How do we begin to diagnose these errors?

Are there logs we can turn on? What should we rule out first?


Solution 1:

We actually had a similar situation from a Python application, using the pymssql driver. Our specific message was 'unexpected EOF'. We never figured it out. We just implemented a retry on the client side...

We tried a multitude of things. As a matter of normal monitoring, we monitor the amount of active TCP connections. Perhaps they were exceeding SQL Server's maximum? But everything was fine.

Finally, we ran a tcpdump to capture all the traffic, so we can view it in Wireshark. Set it to display UTC time, so you can match log entries. Perhaps also log the return TCP port of that particular connection, or other identifiable information.

We found that the server sometimes sends a FIN (finish) packet right after the TDS pre-login message. No good reason to be found.
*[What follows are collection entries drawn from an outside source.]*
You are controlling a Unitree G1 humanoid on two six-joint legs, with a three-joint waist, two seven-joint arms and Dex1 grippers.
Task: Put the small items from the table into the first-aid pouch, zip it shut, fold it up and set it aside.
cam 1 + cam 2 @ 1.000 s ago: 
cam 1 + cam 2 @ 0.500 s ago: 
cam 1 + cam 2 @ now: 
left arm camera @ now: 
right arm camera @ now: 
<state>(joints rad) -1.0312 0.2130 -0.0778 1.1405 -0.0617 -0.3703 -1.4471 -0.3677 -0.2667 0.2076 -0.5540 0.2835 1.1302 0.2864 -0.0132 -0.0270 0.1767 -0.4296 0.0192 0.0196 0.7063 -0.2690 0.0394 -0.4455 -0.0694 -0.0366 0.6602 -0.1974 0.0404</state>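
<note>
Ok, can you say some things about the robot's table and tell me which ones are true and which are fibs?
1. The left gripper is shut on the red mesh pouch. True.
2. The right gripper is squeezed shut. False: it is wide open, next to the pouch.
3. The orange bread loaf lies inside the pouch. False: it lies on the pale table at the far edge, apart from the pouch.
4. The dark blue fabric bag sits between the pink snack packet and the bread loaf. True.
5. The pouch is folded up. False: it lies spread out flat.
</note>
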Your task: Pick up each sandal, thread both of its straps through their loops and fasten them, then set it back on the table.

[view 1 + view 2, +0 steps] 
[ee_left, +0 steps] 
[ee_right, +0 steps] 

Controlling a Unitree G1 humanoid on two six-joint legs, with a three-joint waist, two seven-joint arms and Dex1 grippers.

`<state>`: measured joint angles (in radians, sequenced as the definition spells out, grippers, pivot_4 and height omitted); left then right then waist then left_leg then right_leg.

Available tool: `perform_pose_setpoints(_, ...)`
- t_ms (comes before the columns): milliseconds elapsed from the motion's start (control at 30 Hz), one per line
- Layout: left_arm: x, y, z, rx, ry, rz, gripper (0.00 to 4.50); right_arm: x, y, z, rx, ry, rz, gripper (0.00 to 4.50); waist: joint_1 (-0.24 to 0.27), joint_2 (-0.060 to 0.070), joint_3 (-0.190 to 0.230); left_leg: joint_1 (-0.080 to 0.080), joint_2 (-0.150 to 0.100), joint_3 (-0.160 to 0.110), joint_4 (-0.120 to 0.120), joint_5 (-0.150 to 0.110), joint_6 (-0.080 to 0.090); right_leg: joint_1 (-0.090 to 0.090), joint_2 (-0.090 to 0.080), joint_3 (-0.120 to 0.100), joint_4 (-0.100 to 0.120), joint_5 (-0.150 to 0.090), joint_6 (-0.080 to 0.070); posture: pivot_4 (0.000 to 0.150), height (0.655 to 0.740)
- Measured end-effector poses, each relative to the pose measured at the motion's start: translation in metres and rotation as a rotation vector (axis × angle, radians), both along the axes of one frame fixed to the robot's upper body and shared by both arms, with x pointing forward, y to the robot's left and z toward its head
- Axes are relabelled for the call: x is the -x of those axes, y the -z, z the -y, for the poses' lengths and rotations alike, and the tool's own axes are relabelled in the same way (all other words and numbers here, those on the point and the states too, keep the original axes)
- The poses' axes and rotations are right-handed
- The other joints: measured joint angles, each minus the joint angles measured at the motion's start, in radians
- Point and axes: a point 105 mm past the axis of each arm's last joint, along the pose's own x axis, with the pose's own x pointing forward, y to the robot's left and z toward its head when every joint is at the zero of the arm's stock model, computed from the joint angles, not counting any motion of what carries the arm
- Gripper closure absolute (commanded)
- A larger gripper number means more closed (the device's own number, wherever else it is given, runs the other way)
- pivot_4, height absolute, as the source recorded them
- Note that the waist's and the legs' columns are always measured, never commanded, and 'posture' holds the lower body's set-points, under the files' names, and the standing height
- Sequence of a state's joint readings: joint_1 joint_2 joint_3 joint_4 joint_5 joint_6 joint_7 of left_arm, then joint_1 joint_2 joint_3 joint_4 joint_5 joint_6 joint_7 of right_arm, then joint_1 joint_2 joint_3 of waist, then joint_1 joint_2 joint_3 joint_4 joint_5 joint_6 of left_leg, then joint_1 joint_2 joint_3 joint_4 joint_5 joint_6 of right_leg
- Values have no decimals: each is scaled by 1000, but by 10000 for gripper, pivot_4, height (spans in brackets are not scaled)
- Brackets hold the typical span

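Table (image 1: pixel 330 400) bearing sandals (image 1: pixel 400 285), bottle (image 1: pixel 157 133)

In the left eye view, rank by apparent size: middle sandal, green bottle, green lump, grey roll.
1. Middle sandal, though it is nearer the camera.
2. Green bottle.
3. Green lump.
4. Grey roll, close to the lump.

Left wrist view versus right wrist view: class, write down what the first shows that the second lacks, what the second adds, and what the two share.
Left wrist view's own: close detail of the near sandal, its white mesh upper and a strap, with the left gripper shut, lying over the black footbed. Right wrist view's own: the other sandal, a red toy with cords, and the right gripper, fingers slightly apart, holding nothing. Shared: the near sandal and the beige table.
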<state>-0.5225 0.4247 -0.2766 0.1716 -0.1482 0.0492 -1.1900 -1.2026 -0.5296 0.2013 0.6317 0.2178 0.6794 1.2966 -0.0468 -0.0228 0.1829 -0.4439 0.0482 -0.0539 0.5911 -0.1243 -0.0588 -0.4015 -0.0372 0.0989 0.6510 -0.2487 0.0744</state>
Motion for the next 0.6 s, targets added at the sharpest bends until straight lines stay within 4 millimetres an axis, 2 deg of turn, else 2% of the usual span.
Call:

The maximum number of connections is not reached by a long shot.

I guess in your case I would:

  • Do the tcpdump trick
  • Write a test script or small app that connects every minute and see if you can reproduce it that way.
  • If you can reproduce it that way, also see if you try a simple TCP connect to that port, whether that fails as well. Because your error is 'The network path was not found', that may actually be the case.

Solution 2:

If your application can sometimes connect to SQL Server - and sometimes not - it can be really tough to troubleshoot. If SQL Server doesn't even hear the call, it can't log any errors.

Here's the questions I ask to get to the root cause:

When it happens, does it happen to all applications? For example, do you have monitoring tools pointed at the SQL Server, and are they able to consistently connect to SQL Server even when the problem is happening?

Does it happen to all application servers? If you have several app or web servers, are they all affected? (If you've only got one, now is an excellent time to set up another one for troubleshooting, and balance the load between them.)

Are all queries in the application affected, or just some queries? Sometimes I see long-running queries keep right on going, but only new connections are affected.

Are there any errors logged in the SQL Server or application servers? In one case, we saw that all of the application servers lost network connectivity at the same time, on a regular basis. Turns out there was a bad switch involved.

Is there a pattern to the days/times of the timeouts? Start writing them down or documenting when they happen. For example, in one case, we saw that the days/times were exactly correlated to the security team's regularly scheduled port scans.

During the timeouts, is the app server able to ping the SQL Server? When all else failed with one troubleshooting triage, we put a free network monitoring tool on the app server to ping the SQL Server every 10 seconds. Sure enough, the next time the app had query timeouts, we were able to prove that even pings weren't working - thereby ruling out a SQL problem.

Ask those questions, and sometimes you don't even have to troubleshoot SQL Server at all - the answers tell the whole story.